Ia mengatakan, kenaikan nilai PBB juga akibat dasar pengenaan pajak adalah lokasi sawah atau nilai jual objek pajak (NJOP). Tampaknya, inilah UU pajak yang paling diskriminatif, memihak investor, dan mematikan kaum tani.
"Padahal petani kini sudah berada dalam kondisi setengah-hidup," ujar mantan anggota DPR RI dengan melontarkan nada tanya, kenapa kaum tani dikenakan pajak atas dasar nilai asset-nya.
Padahal kaum pegawai negeri sipil (PNS), sektor sekunder dan tersier, justru dikenakan pajak atas dasar produktivitas dan pendapatannya.
"Kalau begini, percuma saja kaum birokrat berkaok-kaok untuk mencegah terjadinya alih fungsi lahan pertanian dan juga percuma saja ada UU No.41, tentang lahan pertanian yang berkelanjutan," katanya.
Windia menjelaskan, kenyataan di lapangan banyak petani terpaksa harus menjual sawahnya, karena tekanan pajak PBB yang mematikan.
"Dalam hal pajak PBB, saya pernah adu pendapat dengan mantan Mentan Prof Bungaran Saragih di Bank Indonesia. Dikatakan bahwa porsi pajak PBB dalam total biaya usahatani sangat kecil," katanya.
"Oleh karenanya, tidak ada pengaruh apa-apa terhadap proses usahatani. Lalu saya katakan bahwa tidak selamanya porsi pajak PBB sangat kecil seperti itu. Bahkan kalau di perkotaan, porsi pajak PBB hampir 1000 persen dari total biaya usahatani," ujarnya.

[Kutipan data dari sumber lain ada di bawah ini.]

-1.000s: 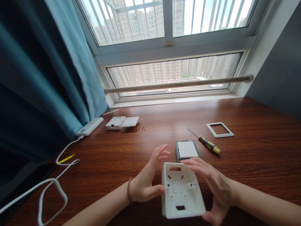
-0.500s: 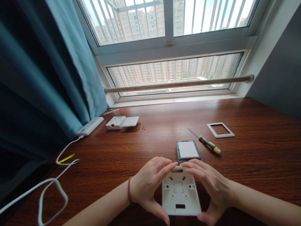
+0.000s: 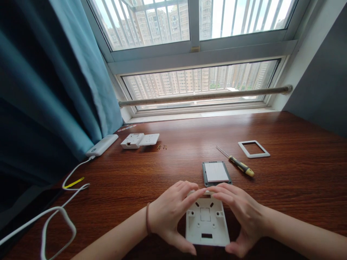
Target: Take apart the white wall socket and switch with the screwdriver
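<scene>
A white plastic switch back box point(image 3: 206, 228) lies in front of me with its hollow side up, showing screw posts, slots and a rectangular cutout. My left hand point(image 3: 176, 216) curves round its left side, fingertips on the far edge and thumb at the near left corner. On the other side, my right hand point(image 3: 242, 219) grips the far edge with its fingers and the near right corner with its thumb. The fingertips of both hands meet over the far edge. Just beyond them rests a switch panel point(image 3: 216, 172) with a white face and dark grey frame.
A yellow-and-black screwdriver point(image 3: 241, 166) and a white square frame point(image 3: 254, 149) lie at the right. Farther left are a white box with a plate point(image 3: 132, 141), several small screws point(image 3: 162, 147), and a white power bank point(image 3: 102, 145) with its cable point(image 3: 71, 220).
The back box has shifted very slightly away from me and to the left, with both hands staying around it. The left fingertips have come closer to the right ones.
</scene>
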Demonstrator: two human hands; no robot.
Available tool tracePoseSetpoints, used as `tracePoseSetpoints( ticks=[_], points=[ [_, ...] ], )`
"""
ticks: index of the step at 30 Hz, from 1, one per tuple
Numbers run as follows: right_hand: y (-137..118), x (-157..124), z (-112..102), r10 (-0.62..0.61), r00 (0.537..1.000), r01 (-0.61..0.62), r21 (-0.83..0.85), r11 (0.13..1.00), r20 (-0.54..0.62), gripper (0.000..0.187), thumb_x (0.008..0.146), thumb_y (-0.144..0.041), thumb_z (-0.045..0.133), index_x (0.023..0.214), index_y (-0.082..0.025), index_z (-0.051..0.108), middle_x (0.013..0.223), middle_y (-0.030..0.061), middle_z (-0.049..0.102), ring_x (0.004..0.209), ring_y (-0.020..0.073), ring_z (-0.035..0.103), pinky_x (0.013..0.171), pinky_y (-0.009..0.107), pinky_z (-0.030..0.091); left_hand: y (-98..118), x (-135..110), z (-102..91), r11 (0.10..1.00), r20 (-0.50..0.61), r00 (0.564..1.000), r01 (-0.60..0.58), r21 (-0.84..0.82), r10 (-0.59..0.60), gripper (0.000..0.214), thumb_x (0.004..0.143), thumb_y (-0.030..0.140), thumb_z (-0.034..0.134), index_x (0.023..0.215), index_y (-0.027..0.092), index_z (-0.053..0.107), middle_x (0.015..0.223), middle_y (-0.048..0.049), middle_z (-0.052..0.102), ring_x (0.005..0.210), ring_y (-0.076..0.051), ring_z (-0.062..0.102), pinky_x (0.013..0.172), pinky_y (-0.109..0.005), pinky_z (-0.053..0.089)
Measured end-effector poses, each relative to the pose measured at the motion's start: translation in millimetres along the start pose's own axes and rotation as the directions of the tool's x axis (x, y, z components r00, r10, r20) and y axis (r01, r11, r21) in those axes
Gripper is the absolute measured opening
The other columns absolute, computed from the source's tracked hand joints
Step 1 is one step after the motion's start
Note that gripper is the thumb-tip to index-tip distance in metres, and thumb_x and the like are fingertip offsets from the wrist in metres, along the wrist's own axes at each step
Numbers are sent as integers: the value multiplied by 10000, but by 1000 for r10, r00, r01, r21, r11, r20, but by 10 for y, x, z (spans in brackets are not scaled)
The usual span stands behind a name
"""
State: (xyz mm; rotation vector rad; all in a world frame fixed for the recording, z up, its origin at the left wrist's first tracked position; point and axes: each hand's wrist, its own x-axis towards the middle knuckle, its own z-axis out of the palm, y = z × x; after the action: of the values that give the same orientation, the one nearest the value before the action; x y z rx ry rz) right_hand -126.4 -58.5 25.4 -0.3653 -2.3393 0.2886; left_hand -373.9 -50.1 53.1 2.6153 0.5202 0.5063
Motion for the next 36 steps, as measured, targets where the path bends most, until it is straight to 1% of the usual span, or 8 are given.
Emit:
tracePoseSetpoints(
  ticks=[7,12,18,27,31,36],
  points=[
    [21,-28,4,-4,1000,5,-45,999,28,941,600,-615,590,1302,-96,238,1147,190,541,959,284,564,805,380,456,-28,-6,27,1000,6,1000,-2,-19,2,1121,500,693,647,1398,206,185,1207,-162,454,1010,-324,473,904,-453,380],
    [39,-36,-3,-25,998,28,-52,998,54,934,622,-610,584,1315,-87,238,1155,194,548,971,278,571,815,373,454,-34,3,27,1000,20,1000,-4,-26,5,1121,497,688,652,1395,198,194,1200,-165,463,1003,-323,480,898,-450,388],
    [46,-26,-13,-35,998,39,-74,996,60,942,635,-621,576,1325,-75,240,1136,200,570,970,279,580,821,375,455,-48,-16,40,999,10,1000,-11,-32,11,1106,506,701,636,1393,197,206,1204,-172,464,1010,-329,481,898,-458,388],
    [50,-14,-18,-50,996,56,-78,995,73,938,644,-617,577,1325,-62,249,1124,206,575,954,281,585,790,378,468,-72,-14,57,999,20,999,-28,-15,28,1116,504,695,644,1394,193,194,1188,-176,466,990,-322,489,877,-448,402],
    [50,-15,-26,-54,995,61,-90,994,84,933,651,-610,578,1326,-61,243,1135,212,571,964,281,583,802,379,464,-75,-16,63,1000,25,1000,-14,-23,15,1110,499,706,635,1390,201,206,1190,-173,465,997,-327,485,886,-459,396],
    [53,-4,-47,-63,992,76,-120,990,109,905,658,-615,576,1303,-52,283,1121,219,581,949,286,589,794,387,467,-72,-22,60,999,27,1000,-1,-38,2,1106,495,705,638,1388,203,220,1197,-175,464,1006,-334,481,895,-469,388]
  ],
)
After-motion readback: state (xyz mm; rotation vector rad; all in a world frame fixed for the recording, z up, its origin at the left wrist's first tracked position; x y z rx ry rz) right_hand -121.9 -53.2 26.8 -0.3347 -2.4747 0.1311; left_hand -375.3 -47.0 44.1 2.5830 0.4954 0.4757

Namun di pedesaan bisa mencapai 10 persen, meskipun kecil namun petani harus punya uang kontan untuk membayar pajak tersebut. Padahal mereka nyaris tidak punya uang kontan, karena uangnya sudah habis untuk keperluan konsumsi.
Sementara itu, tagihan pajak PBB umumnya dilaksanakan pada waktu petani sedang melakukan pengolahan tanah. Akibatnya, mereka tidak bisa membayar pajak PBB tepat waktu, dan akhirnya kena denda.
Hutang petani menjadi semakin mematikan, sehingga petani menjadi orang yang seperempat -hidup. Mereka hampir ?mati suri? dan tinggal menunggu bunyi lonceng kematiannya.
Ciri kematiannya adalah, ketika mereka mulai memutuskan untuk menjual sawahnya. Dalam beberapa kasus terlihat bahwa petani yang menjual sawah, umumnya hanya menunggu waktu 25 tahun, untuk menjadikannnya sebagai buruh tani.
"Kalau mereka sudah sampai pada level buruh tani, maka keturunannya akan terus semakin miskin, kalau tidak ada langkah-langkah strategis untuk membantunya," ujar Prof Windia.